Thou shalt not take the Name of the Lord They God in Vain
Notes from the Book, God's Psychiatry:
What a person thinks about determines what he is.
The secret desires of our hearts eventually show up in our very appearance.
A man is what he thinks about all day long.
Ralph Waldo Emerson
Our life is what our thoughts make of it.
Marcus Aurelius
For as he thinketh in his heart, so is he.
Proverbs 23:7
Mother's Note in the Margins: Where are you Adam?
My notes: As I read the chapter titled "Thou Shalt Not Take the Name of the Lord in Vain," I grew confused. I flipped back and forth from the text to the title, back to the text. What, I wondered, did my thinking patterns have to do with taking God's name in vain?
Growing up, I'd always heard that saying "Godda**" was the ultimate sin. "God cannot damn," some teacher once told me. But the more I thought about it, the more it didn't make total sense to me. At the end of the book, it seems to me, God pronounces judgment, bringing some into glory with Him and condemning others to a life of "weeping and gnashing of teeth."
When I was a little girl, I dreamed that God could be seen high and lifted up, high above the whole world. There, standing in the front yard of my childhood home, I stood, looking up...looking at God. And, the whole world stood there with me (how we all got on that property, I'll never know.)
God was ready to pronounce judgment on the whole earth, on all mankind. He said, "I will separate the earth. Those on the right will come to heaven with me. Those on the left will go to hell with the devil."
The earth began to split, from just under the Almighty all the way down...toward me. I watched as some fell to the right, others to the left, and some fell into the great crevice. Just as the line approached me, I tried to judge it. To mark the timing. As it reached my feet, I reckoned, I would leap to the right.

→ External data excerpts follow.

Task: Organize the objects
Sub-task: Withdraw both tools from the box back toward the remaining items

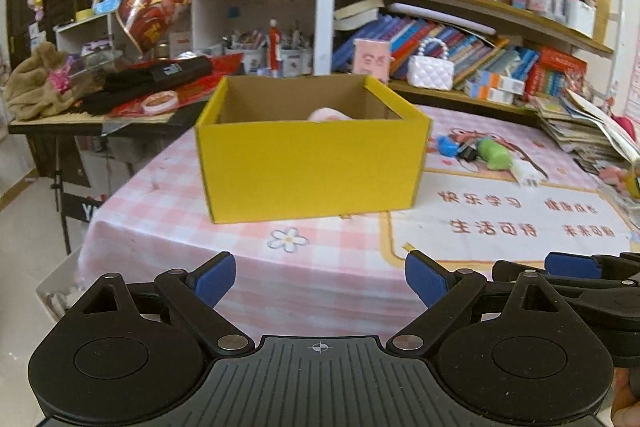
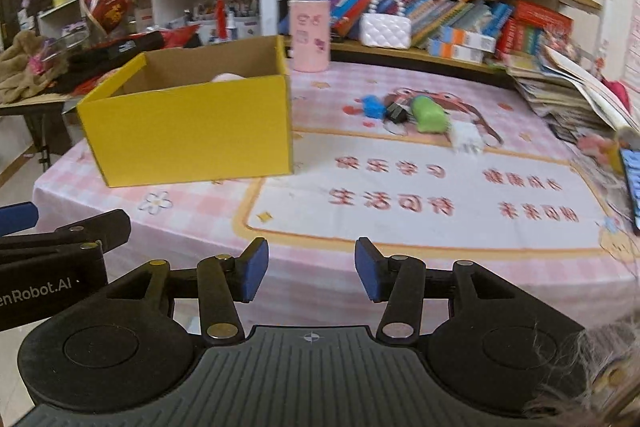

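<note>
**One item boxed, a small cluster left to gather**

My left gripper [image 1: 320,281] hangs over the near edge of the counter [image 1: 328,247] with its blue pads well apart and nothing between them. My right gripper [image 2: 308,269] is just beside it, its pads parted by a narrower gap, also empty. Neither touches anything on the pink checked cloth.

The yellow box [image 1: 312,167] stands open on the left part of the counter, in front of me. Something pale pink [image 1: 330,115] peeks above its front wall from inside, so I judge at least one object already put away; what it is I cannot tell.

What is left, as I read it, lies to the right of the box and well apart from it: a blue piece [image 2: 374,105], a small black clip-like thing [image 2: 396,115], a green cylinder [image 2: 430,115] and a white item [image 2: 466,139], all close together on the cartoon print. A pink canister [image 2: 310,35] stands upright behind the box near the shelf; whether it belongs to the job I cannot say.

So I judge the task early to midway, with both grippers free for the next pick.
</note>
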Tool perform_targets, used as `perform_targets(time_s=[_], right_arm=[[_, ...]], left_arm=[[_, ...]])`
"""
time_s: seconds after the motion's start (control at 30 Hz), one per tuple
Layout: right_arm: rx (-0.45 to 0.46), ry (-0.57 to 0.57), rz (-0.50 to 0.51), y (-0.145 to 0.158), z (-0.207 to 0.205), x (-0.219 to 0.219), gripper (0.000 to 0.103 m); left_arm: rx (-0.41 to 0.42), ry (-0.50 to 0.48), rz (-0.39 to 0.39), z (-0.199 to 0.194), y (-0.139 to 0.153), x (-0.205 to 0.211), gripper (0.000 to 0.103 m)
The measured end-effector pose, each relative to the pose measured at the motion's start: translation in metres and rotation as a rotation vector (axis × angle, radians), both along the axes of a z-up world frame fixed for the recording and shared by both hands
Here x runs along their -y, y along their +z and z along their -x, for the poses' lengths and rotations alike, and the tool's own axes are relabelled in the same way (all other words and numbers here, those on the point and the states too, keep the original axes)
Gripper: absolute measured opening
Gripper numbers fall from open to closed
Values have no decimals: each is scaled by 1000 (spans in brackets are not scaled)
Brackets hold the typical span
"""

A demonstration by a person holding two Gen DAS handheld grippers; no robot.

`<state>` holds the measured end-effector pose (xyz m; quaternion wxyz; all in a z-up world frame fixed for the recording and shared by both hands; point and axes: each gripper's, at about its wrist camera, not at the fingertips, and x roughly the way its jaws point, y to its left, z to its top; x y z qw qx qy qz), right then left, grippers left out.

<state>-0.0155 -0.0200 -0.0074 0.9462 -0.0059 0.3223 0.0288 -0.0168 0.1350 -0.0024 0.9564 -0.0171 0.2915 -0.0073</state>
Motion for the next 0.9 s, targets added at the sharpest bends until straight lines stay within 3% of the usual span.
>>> perform_targets(time_s=[0.37, 0.9], right_arm=[[-20, -129, 10, -5, 18, 39, 50], [-54, -284, 4, -8, -7, 117, 54]], left_arm=[[-24, -129, 1, -7, -6, 38, 94], [-51, -283, -15, -52, -8, 119, 94]])
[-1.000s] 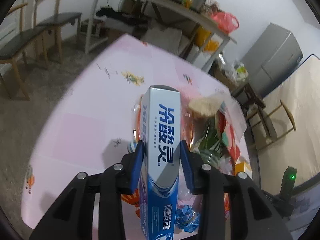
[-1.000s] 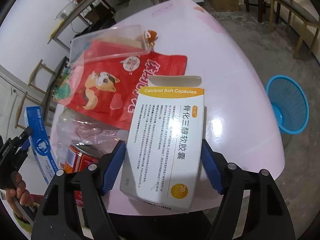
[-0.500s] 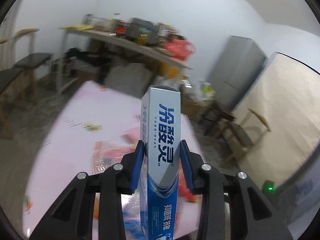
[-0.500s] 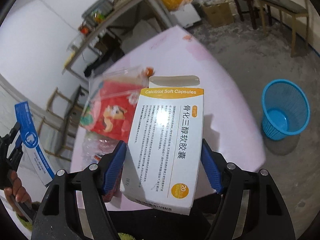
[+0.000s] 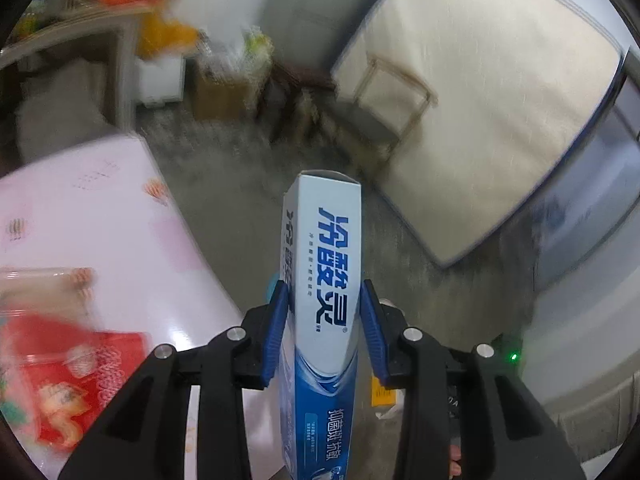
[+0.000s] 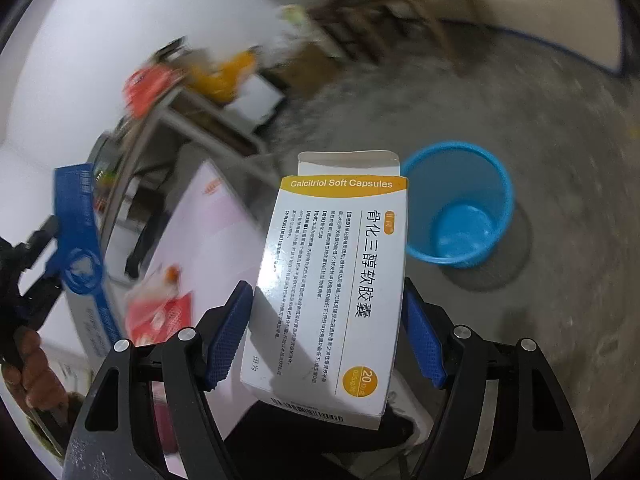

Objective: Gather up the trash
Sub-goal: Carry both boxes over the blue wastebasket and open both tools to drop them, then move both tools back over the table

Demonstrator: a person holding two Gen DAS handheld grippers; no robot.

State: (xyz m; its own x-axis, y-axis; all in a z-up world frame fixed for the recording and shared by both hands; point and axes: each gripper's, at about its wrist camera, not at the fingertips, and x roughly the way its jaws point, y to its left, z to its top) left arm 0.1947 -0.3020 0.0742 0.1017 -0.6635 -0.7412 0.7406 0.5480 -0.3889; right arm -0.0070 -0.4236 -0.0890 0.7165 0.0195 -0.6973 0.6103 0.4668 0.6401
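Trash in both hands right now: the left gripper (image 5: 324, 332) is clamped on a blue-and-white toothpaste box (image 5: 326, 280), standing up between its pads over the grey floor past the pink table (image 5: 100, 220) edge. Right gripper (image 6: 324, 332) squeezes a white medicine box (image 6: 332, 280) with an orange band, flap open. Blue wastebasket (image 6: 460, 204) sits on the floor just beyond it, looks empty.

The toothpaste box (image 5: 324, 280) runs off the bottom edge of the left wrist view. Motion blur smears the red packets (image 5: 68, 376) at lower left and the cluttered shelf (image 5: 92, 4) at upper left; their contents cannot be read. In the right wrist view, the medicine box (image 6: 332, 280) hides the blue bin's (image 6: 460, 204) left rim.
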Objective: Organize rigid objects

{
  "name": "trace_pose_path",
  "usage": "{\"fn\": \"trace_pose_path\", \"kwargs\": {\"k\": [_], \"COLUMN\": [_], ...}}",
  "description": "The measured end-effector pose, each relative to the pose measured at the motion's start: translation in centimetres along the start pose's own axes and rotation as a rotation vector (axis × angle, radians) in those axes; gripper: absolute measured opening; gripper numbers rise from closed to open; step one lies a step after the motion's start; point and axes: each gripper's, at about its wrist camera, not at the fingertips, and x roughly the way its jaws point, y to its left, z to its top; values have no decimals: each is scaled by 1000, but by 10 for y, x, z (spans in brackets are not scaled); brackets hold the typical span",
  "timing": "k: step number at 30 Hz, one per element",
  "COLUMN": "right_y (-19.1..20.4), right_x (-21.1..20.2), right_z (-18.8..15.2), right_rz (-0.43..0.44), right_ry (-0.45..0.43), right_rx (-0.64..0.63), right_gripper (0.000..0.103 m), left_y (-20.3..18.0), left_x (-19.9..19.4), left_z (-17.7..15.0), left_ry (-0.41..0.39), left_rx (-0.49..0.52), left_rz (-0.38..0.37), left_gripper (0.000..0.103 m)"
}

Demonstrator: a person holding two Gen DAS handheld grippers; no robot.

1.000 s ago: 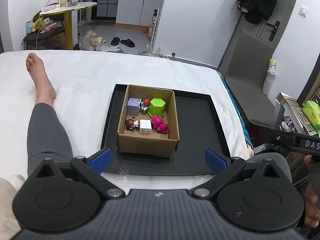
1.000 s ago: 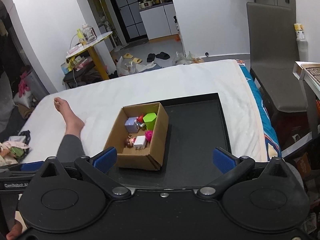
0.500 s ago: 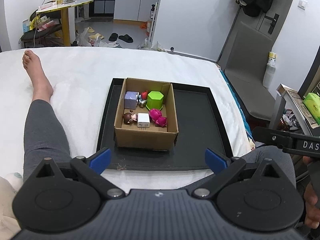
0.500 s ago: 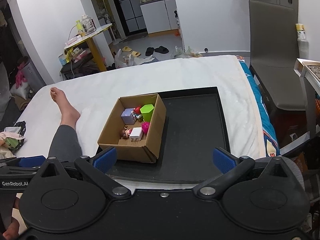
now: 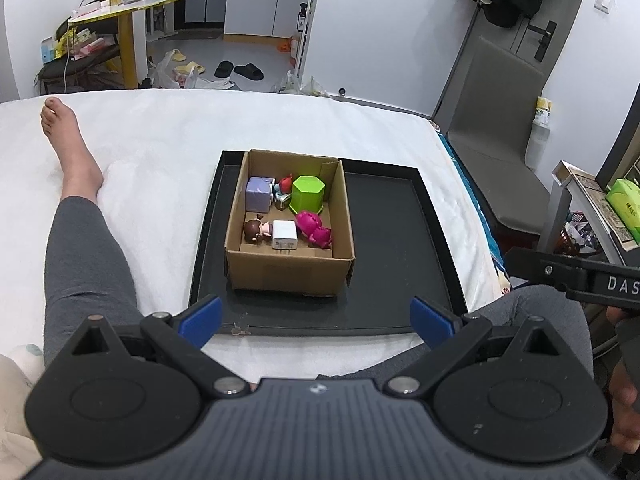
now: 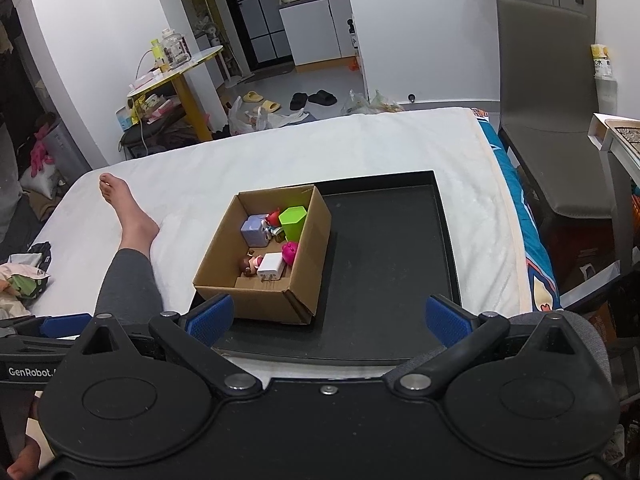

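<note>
The cardboard box (image 5: pixel 289 240) sits on the left half of the black tray (image 5: pixel 400 248), holding a white charger (image 5: pixel 284 235), a green hexagonal block (image 5: pixel 308 194), a lilac cube (image 5: pixel 259 194) and small figurines. These look light, stiff and smooth; the flat sides are probably the best hold. The left gripper (image 5: pixel 316 316) and right gripper (image 6: pixel 330 316) are both spread wide, empty, at the tray's near edge. The box walls crowd the contents; the tray's right half offers open room.

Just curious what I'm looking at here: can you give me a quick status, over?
Left gripper open, right gripper open, both empty. Toys and white charger inside cardboard box on black tray. Nothing blocking.
</note>
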Motion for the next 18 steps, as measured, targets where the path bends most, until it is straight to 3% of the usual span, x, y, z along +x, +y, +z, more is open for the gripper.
{"fn": "trace_pose_path", "kwargs": {"k": [18], "right_y": [-1], "right_x": [2], "right_z": [-2], "right_rz": [-3], "right_ry": [5], "right_rx": [0], "right_gripper": [103], "left_y": [-2], "left_x": [3], "left_z": [-1], "left_ry": [6], "left_rx": [20], "left_rz": [26], "left_gripper": [100]}}
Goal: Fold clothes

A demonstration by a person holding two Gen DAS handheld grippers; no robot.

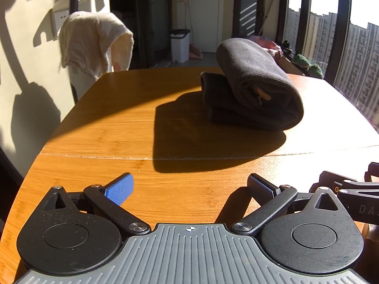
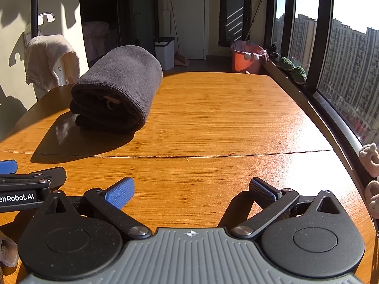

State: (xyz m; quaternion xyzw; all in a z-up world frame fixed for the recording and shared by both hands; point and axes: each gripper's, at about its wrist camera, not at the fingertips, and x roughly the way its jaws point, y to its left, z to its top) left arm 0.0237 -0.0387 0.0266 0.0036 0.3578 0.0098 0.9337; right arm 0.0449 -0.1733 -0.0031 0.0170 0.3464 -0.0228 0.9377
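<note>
A dark grey garment (image 1: 255,85) lies folded into a thick bundle on the wooden table (image 1: 123,123), its rolled end facing me. From the right wrist view the same bundle (image 2: 123,87) sits at the left, far half of the table (image 2: 225,118). My left gripper (image 1: 189,187) hovers low over the near part of the table, open, with nothing between its blue-padded fingers. My right gripper (image 2: 191,189) is beside it, also open and empty. Both grippers are well short of the bundle. Part of the right gripper (image 1: 350,189) shows at the left view's right edge.
A cream cloth (image 1: 92,40) hangs over a white object at the far left of the table. A white bin (image 1: 180,45) stands on the floor beyond. An orange tub (image 2: 246,59) with laundry sits by the window. A seam (image 2: 189,156) crosses the tabletop.
</note>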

But instead, I fell to the left.
I was going to hell??? This could not be right.
I looked up at God. "Can we have a do-over?" I asked.
And God granted it. Again, I positioned myself, ready for the great crack to come toward me, ready to jump to the right.
And again, I fell to the left. I looked up in horror. As I did, God said to me, "Eva Marie, this is just a dream. Mankind has been given chances time and again. But one day, the chances will run out."
Then I awoke.
I spent the rest of my childhood trying never to say a bad word (I was reared by parents who never cussed) and certainly not to commit the "unpardonable sin" as I knew it to be. But now I understand something even more: when we hold something in high esteem, we do not "take its name in vain." We honor it, both with our thoughts, our words, and by our relationship with it.
I. Love. God. Period.
I adore Him. Cherish Him. Worship Him. But do I ever take his name in vain?
Yes. Every time I get angry and say anything that would disgrace Him or my relationship with Him. Every time I don't take our relationship seriously and our time together seriously.
Mother wrote, "Where are you Adam?" God knew exactly where Adam and Eve were hiding. What He was asking was, "Where are you and I in this relationship, Adam?"
When we grieve, as I have grieved this past year--both for Mother and the other things I have lost (as this has been a year of loss)--I have both run to God and run from Him. Angry. Bitter. How could you? How could you have taken her...or her...or her...or it from me? Haven't I been a good daughter? Haven't I tried to live on the 'right' side of the crevice?
I took my eyes off the One I love and put them on my circumstances.
Don't get me wrong. It's okay to cry (even Jesus cried at the death of Lazarus). To be angry. To question WHY??? But in doing so, we should...we must...keep our eyes on Him. Become more like Him.
To live on the right side of the crevice.